810/AB XXI.GP
Die schriftliche Anfrage der Abgeordneten Posch und Genossen an den
Bundesminister für Inneres vom 12.5.2000, Nr. 775/J, betreffend "Altersfeststellung
bei Fremden“ beantworte ich nach den mir vorliegenden Informationen wie folgt:
Zu den Fragen 1, 2 und 5 bis 7:
Die Behörden sind nach den Vorschriften des AVG zur Erforschung der materiellen
Wahrheit verhalten. Als Beweismittel kommt demnach alles in Betracht, was zur
Feststellung des maßgeblichen Sachverhaltes geeignet und nach Lage des
einzelnen Falles zweckdienlich ist (§ 46 AVG).
In diesem Sinne wurden die Behörden angewiesen, in jenen Fällen, in denen die
Feststellung der Minderjährigkeit nicht zuverlässig möglich ist, durch unverzügliche
Kontaktaufnahme mit dem zuständigen Jugendamt zu versuchen, das Alter des
Fremden zu klären. Es kann auch ein Sachverständiger, insbesondere ein Amtsarzt,
beigezogen und um gutachtliche Äußerung ersucht werden.
Für den Asylbereich ist auf Art. 4 Abs. 3 lit. a der Entschließung des Rates der
Europäischen Union vom 26. Juni1997 betreffend unbegleitete minderjährige
Staatsangehörige dritter Länder hinzuweisen, wonach unbegleitete Asylwerber, die
behaupten, minderjährig zu sein, grundsätzlich ihr Alter nachweisen müssen, womit
auch im Kontext des österreichischen Asylverfahrens eine Glaubhaftmachung des
Alters erforderlich ist.
Von der Asylbehörde 1. Instanz (Bundesasylamt) wurden und werden keine
medizinischen Altersfeststellungen durchgeführt oder in Auftrag gegeben.
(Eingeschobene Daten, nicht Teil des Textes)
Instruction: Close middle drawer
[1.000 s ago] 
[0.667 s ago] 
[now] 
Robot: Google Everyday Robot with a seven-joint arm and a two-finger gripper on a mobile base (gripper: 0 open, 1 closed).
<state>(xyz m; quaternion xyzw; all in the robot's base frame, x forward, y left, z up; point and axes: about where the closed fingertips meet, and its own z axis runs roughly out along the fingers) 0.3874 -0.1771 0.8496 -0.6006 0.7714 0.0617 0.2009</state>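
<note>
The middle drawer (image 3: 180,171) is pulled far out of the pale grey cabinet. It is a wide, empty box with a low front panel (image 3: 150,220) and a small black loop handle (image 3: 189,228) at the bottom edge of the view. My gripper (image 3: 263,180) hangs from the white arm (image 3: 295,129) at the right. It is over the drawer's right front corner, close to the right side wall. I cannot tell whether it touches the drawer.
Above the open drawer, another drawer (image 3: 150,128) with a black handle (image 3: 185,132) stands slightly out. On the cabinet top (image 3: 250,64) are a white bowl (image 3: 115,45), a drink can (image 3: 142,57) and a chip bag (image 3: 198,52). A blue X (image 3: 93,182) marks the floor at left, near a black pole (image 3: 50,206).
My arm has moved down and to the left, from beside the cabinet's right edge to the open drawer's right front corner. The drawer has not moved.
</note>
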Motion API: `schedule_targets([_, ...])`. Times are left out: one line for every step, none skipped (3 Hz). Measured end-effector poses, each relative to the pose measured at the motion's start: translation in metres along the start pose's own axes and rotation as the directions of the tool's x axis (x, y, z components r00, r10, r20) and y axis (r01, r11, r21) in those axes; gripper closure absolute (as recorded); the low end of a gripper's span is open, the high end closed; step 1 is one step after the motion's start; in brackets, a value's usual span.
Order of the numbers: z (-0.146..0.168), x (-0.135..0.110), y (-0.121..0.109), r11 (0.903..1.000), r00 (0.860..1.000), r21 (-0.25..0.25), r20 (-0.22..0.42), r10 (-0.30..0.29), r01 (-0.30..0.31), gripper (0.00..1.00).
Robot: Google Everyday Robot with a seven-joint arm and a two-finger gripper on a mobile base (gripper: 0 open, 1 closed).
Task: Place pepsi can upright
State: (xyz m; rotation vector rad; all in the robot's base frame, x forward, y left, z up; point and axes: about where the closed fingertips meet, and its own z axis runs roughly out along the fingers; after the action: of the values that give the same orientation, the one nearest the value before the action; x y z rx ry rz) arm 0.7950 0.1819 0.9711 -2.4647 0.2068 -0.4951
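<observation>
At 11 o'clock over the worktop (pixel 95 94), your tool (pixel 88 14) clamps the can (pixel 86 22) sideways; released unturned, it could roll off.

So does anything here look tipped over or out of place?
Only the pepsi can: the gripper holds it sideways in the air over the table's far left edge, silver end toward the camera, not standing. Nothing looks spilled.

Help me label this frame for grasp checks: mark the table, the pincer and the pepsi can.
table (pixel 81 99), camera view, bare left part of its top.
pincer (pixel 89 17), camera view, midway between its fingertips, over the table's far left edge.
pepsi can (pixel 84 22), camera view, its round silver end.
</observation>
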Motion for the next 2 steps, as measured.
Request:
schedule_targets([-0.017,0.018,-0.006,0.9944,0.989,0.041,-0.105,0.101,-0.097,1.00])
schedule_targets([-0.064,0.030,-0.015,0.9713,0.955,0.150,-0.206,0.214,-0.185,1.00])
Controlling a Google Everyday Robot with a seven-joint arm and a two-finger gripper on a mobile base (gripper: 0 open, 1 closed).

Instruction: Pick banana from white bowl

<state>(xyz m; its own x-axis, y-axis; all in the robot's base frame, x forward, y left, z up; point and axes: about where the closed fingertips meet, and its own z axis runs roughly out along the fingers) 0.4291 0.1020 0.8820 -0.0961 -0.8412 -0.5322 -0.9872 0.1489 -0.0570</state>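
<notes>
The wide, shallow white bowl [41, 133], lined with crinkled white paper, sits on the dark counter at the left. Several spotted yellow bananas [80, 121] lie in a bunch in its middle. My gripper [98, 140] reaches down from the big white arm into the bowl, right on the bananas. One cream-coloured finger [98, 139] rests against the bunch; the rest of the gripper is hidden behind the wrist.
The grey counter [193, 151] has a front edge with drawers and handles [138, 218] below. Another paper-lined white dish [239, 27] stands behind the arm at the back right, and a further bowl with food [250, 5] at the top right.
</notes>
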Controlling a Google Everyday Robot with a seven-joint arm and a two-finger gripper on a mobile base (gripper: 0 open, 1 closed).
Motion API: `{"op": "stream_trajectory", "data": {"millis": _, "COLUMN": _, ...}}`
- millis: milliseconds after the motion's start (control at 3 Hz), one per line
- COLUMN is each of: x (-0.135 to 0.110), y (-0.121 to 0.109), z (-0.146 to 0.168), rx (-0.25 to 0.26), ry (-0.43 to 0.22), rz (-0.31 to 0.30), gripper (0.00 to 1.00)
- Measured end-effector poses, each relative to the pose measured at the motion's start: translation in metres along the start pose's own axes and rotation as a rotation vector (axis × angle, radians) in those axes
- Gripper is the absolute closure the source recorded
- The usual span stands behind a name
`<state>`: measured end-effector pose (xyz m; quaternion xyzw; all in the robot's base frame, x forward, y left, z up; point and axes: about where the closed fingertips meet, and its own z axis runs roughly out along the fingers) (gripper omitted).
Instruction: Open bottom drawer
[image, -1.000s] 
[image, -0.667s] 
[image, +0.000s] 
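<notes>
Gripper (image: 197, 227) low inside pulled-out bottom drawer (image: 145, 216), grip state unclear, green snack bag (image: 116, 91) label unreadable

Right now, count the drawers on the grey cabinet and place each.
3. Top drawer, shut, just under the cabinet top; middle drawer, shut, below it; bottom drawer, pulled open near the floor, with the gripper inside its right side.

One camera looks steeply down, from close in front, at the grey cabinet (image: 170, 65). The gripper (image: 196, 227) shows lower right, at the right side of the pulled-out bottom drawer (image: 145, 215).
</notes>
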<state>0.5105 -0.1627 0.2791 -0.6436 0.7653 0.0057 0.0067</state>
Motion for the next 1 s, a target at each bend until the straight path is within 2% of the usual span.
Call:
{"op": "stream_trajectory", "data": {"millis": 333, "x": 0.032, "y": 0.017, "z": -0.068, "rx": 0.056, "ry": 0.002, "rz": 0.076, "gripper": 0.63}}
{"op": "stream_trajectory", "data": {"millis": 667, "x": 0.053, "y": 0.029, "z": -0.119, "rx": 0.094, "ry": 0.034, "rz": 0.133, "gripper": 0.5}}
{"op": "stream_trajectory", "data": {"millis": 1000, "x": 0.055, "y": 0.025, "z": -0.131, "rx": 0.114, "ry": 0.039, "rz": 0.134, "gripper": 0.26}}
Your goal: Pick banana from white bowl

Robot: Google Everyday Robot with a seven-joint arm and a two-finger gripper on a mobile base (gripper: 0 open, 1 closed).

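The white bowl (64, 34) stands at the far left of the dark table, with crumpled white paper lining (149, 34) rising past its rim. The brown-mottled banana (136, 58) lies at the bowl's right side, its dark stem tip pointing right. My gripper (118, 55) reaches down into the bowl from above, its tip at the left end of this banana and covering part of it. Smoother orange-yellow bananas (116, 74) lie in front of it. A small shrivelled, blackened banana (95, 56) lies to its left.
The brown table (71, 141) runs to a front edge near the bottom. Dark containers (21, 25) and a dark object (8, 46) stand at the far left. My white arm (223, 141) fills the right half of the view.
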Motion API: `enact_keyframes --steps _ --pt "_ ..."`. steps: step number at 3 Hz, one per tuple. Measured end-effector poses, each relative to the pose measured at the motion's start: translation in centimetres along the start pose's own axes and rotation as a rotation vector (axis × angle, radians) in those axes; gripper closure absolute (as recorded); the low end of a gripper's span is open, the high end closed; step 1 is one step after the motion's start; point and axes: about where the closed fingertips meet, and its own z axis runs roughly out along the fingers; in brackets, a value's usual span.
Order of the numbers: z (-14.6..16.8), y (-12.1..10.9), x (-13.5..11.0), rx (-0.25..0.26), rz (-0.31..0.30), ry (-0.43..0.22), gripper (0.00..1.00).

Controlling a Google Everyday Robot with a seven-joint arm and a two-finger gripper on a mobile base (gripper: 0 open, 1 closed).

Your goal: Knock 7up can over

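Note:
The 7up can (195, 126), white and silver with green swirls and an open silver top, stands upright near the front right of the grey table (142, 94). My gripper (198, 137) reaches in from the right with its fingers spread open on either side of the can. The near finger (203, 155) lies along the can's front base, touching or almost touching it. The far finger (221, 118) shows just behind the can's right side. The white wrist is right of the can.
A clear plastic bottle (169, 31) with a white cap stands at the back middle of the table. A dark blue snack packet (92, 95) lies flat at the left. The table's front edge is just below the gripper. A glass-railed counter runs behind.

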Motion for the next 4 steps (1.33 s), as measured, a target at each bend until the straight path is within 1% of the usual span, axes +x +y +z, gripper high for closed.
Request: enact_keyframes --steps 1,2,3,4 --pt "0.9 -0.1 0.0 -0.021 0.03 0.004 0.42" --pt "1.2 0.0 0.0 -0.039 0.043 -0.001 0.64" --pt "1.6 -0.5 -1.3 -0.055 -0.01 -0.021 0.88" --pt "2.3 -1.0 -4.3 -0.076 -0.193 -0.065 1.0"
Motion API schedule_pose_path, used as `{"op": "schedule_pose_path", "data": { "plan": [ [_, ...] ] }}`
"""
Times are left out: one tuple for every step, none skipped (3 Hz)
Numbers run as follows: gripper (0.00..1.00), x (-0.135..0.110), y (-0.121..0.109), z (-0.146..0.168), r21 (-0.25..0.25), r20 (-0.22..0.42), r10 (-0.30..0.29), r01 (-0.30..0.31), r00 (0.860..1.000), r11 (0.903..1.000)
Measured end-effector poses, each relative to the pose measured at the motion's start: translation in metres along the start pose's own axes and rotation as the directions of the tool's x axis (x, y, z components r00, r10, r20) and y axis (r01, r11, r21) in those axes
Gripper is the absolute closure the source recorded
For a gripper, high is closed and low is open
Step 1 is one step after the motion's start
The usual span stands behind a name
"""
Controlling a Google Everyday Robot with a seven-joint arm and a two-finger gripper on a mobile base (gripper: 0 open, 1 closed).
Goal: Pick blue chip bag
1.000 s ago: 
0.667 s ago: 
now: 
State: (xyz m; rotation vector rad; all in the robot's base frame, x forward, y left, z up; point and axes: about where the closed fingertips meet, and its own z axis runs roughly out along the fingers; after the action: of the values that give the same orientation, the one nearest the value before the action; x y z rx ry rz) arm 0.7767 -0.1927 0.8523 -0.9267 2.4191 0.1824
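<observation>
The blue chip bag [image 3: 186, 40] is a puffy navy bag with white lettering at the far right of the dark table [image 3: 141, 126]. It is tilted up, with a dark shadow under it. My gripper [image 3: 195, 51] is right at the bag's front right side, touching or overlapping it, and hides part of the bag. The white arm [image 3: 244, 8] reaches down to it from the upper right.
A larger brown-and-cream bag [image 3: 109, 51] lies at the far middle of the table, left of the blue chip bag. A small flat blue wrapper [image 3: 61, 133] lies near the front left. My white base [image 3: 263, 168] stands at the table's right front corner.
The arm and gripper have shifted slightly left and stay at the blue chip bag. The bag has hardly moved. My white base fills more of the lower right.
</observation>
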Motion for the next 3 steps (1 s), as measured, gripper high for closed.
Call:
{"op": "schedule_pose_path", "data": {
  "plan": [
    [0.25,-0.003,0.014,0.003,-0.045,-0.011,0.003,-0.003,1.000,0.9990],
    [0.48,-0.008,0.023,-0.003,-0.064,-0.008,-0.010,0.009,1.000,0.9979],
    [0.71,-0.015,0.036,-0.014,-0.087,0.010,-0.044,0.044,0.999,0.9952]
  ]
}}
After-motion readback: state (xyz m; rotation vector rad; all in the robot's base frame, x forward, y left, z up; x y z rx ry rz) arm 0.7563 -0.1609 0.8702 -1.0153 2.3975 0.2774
Die
Mitarbeiter des Bundesasylamtes sind angewiesen, im Zweifel von der behaupteten
Minderjährigkeit eines Antragstellers auszugehen und die hieraus sich ergebenden
verfahrensrechtlichen Konsequenzen zu
beachten.
Da einerseits die Anhaltung von Minderjährigen in Schubhaft stets nur das letzte
Mittel zur Erfüllung der gesetzlichen Aufgaben der Fremdenpolizeibehörden sein soll,
andererseits aber auch tatsachenwidrige Berufung auf Minderjährigkeit unterbunden
werden muß, werden derzeit, nicht zuletzt im Lichte der UN - Kinderrechtskonvention,
auf verschiedenen Ebenen Überlegungen angestellt, wie eine zuverlässige
Altersfeststellung möglich ist.
Unter anderem wurden in diesem Zusammenhang auf Initiative des Präsidenten des
Jugendgerichtshofes eine Konsensuskonferenz einberufen und im Rahmen des
Menschenrechtsbeirates eine Arbeitsgruppe zum Thema „Minderjährige in
Schubhaft“ eingerichtet. Auf der Basis dieser Überlegung wird unter Einbeziehung
internationaler Erfahrung ein Konsens anzustreben sein.
Zu den Fragen 3 und 4:
Es obliegt nicht mir, als dem für den Fremden - und Asylbereich zuständigen obersten
Organ, die von Sachverständigen angewandten Methoden zur Altersfeststellung zu
beurteilen. Ich bin daran interessiert, dass die Altersfeststellung mit Mitteln erfolgt, für
die ein breiter wissenschaftlicher Konsens besteht. Univ. Prof. Dr. Johann
SZILVASSY scheint in der vom Präsidenten des Landesgerichtes für
Zivilrechtssachen Wien geführten Sachverständigenliste nicht auf und kann daher als
gerichtlich beeideter Sachverständiger nicht herangezogen werden.
Zu Frage 8:
Minderjährige Asylwerber werden grundsätzlich in die Bundesbetreuung
aufgenommen. Sollten jedoch in Einzelfällen an sich die Voraussetzungen für die
Verhängung der Schubhaft vorliegen, sind die Behörden angewiesen, gemäß § 66
FrG primär das gelindere Mittel anzuwenden; andernfalls ist im Schubhaftbescheid
zu begründen, warum im konkreten Fall der Zweck der Schubhaft durch Anwendung
des gelinderen Mittels nicht erreicht werden kann.